**YOUR OBJECTIVE:** After locating the line that contains "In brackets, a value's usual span" in the records below, write out exactly that line and each line after it through the one that contains "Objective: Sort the", and nothing else.

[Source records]
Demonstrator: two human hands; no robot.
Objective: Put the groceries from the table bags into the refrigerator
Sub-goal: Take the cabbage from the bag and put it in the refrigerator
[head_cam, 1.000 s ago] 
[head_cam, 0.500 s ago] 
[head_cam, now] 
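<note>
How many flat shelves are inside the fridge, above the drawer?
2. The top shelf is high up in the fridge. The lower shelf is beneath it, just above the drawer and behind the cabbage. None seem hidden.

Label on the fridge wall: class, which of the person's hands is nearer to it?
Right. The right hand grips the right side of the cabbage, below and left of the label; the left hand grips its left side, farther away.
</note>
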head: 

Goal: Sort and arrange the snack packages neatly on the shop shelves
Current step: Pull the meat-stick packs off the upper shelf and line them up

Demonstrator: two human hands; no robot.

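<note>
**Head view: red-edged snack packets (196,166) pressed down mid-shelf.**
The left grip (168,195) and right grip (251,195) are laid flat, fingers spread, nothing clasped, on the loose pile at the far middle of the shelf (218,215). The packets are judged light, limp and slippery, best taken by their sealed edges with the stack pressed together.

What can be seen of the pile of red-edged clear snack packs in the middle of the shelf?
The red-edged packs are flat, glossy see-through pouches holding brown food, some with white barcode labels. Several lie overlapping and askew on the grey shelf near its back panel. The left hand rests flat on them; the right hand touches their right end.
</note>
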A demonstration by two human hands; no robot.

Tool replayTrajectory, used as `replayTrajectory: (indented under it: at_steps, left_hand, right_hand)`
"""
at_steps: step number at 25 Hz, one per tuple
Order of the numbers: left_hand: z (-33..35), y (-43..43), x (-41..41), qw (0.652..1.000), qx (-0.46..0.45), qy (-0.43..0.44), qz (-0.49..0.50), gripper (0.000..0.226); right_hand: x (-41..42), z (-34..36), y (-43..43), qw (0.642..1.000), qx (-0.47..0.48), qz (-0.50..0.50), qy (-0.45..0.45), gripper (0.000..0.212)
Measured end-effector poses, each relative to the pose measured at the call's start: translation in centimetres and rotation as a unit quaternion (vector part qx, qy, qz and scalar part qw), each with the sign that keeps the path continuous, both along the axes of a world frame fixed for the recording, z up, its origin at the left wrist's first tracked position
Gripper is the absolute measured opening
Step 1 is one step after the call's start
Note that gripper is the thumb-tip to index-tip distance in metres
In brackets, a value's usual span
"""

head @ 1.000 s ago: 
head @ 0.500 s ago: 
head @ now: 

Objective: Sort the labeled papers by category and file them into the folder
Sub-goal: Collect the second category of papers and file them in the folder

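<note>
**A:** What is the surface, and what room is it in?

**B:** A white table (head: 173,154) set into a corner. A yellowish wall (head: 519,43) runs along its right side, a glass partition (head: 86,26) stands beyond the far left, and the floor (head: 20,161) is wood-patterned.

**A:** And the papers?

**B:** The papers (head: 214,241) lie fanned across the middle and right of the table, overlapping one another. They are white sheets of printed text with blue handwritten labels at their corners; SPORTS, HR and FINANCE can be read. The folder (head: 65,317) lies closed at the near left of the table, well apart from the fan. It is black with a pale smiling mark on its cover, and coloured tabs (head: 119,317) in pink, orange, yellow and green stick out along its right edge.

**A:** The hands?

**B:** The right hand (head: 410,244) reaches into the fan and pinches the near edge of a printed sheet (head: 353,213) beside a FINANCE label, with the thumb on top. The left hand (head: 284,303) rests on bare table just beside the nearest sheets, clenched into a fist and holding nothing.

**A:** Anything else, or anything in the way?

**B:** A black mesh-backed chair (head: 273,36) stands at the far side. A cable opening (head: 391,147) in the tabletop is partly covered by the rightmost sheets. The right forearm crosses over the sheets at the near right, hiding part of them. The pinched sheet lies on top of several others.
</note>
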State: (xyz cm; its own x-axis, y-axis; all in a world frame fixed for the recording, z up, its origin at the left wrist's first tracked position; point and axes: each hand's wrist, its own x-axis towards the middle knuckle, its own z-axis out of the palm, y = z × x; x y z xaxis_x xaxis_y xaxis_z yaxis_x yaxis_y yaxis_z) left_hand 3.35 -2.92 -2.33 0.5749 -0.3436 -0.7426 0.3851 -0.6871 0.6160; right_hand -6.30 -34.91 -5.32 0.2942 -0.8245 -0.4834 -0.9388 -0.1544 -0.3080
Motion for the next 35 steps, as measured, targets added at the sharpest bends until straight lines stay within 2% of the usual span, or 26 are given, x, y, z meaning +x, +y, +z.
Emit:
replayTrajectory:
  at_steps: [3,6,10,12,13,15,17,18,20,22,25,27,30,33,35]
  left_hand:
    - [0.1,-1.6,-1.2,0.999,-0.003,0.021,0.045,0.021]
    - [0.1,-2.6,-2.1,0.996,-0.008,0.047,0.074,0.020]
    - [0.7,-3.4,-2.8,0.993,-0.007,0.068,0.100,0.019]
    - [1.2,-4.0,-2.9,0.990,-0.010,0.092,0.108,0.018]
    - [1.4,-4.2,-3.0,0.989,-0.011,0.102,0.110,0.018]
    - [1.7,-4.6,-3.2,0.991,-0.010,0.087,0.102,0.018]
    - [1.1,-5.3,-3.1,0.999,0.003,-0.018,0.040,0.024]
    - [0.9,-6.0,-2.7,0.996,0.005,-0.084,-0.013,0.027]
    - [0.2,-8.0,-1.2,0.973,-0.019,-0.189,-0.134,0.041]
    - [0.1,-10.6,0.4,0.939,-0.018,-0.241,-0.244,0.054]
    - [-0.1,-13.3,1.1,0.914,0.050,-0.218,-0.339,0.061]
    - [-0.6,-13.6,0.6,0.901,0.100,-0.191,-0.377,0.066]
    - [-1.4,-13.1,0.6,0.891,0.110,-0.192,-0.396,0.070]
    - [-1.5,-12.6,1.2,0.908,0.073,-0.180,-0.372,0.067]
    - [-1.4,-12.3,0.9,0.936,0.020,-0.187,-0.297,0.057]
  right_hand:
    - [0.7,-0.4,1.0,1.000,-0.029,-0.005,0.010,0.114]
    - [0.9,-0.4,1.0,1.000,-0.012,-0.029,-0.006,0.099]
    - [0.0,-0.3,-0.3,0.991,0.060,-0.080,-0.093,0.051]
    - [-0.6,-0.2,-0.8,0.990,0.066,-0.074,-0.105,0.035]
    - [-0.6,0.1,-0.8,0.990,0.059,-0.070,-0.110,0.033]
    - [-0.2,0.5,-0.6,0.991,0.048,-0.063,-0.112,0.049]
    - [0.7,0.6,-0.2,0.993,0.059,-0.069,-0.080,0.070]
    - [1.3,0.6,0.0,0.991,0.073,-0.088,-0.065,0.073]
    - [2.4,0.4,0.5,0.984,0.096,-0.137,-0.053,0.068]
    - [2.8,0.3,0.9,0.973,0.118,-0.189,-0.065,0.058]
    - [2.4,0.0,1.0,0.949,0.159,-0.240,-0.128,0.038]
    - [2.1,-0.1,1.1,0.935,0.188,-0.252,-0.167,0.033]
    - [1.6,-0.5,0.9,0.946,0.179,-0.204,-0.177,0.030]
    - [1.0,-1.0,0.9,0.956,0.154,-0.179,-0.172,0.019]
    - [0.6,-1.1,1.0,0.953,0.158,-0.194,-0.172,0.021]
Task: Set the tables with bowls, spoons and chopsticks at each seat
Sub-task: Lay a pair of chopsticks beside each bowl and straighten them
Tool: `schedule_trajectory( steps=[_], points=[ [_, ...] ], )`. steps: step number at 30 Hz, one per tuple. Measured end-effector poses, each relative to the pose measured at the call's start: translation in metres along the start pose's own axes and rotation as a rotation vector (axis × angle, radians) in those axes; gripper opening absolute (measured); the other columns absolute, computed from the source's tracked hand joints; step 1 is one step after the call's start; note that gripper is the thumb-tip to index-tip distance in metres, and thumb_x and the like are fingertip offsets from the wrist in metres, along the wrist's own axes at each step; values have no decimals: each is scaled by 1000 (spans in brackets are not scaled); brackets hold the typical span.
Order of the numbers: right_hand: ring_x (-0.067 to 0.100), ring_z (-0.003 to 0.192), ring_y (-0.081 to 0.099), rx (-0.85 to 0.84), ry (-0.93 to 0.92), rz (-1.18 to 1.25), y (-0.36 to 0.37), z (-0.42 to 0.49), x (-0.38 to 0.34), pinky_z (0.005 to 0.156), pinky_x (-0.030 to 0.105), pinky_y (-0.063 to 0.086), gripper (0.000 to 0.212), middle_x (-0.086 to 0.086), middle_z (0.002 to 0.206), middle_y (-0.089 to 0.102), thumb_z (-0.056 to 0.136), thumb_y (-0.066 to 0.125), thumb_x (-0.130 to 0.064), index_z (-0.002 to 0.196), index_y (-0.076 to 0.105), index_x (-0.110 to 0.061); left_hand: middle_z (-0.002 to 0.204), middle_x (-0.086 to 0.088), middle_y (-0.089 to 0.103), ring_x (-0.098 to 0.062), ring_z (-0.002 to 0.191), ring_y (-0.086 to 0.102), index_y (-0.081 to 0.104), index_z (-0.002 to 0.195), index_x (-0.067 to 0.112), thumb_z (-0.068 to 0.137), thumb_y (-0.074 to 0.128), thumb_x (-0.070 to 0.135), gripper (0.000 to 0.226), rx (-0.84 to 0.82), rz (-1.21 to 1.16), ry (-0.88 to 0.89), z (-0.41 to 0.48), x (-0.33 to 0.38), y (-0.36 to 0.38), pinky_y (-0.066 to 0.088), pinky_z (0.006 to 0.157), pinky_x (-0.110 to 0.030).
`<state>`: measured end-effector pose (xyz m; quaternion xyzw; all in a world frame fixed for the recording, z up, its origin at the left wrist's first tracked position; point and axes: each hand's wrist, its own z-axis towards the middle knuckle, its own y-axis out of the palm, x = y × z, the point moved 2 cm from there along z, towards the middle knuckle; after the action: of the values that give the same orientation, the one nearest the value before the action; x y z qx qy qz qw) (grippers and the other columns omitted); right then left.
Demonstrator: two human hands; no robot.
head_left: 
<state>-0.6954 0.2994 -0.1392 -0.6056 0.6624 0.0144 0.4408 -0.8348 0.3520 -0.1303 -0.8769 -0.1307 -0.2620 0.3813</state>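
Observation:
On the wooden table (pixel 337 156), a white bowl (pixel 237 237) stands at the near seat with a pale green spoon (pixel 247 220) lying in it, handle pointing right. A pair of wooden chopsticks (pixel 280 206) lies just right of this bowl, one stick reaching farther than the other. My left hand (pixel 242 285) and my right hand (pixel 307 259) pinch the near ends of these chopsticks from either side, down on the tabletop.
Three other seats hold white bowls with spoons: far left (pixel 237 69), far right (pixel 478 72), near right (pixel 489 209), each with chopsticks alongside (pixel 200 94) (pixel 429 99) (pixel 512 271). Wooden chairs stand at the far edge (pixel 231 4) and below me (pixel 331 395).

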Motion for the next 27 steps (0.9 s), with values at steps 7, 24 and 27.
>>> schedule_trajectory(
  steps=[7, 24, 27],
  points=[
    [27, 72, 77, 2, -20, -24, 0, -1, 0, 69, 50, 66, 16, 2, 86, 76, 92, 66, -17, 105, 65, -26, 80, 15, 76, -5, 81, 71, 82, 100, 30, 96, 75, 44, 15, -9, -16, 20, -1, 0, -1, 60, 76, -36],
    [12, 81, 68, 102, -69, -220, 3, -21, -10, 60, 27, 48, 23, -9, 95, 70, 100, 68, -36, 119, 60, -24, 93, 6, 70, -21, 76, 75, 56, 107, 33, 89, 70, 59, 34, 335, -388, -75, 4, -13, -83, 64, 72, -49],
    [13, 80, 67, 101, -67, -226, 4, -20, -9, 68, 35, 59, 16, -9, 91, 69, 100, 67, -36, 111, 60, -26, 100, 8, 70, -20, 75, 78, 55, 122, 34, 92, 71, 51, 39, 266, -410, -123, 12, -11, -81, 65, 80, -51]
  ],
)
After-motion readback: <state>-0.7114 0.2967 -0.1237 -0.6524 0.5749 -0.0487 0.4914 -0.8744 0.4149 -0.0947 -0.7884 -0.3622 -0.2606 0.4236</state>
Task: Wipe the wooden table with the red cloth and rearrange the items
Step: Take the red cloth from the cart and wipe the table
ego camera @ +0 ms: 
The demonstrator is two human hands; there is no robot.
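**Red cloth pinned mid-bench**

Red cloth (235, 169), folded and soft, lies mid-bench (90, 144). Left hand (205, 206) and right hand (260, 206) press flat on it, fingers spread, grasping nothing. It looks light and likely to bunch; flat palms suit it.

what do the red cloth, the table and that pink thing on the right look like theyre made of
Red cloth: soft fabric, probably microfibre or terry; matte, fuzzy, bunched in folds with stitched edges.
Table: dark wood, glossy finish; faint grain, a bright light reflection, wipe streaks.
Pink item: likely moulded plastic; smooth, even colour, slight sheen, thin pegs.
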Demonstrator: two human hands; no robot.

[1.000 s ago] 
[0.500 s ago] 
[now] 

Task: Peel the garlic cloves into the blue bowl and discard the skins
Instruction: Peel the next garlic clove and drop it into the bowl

**ANSWER TO THIS PROBLEM:**
In brackets, a value's usual span
"""

head @ 1.000 s ago: 
head @ 0.500 s ago: 
head @ now: 

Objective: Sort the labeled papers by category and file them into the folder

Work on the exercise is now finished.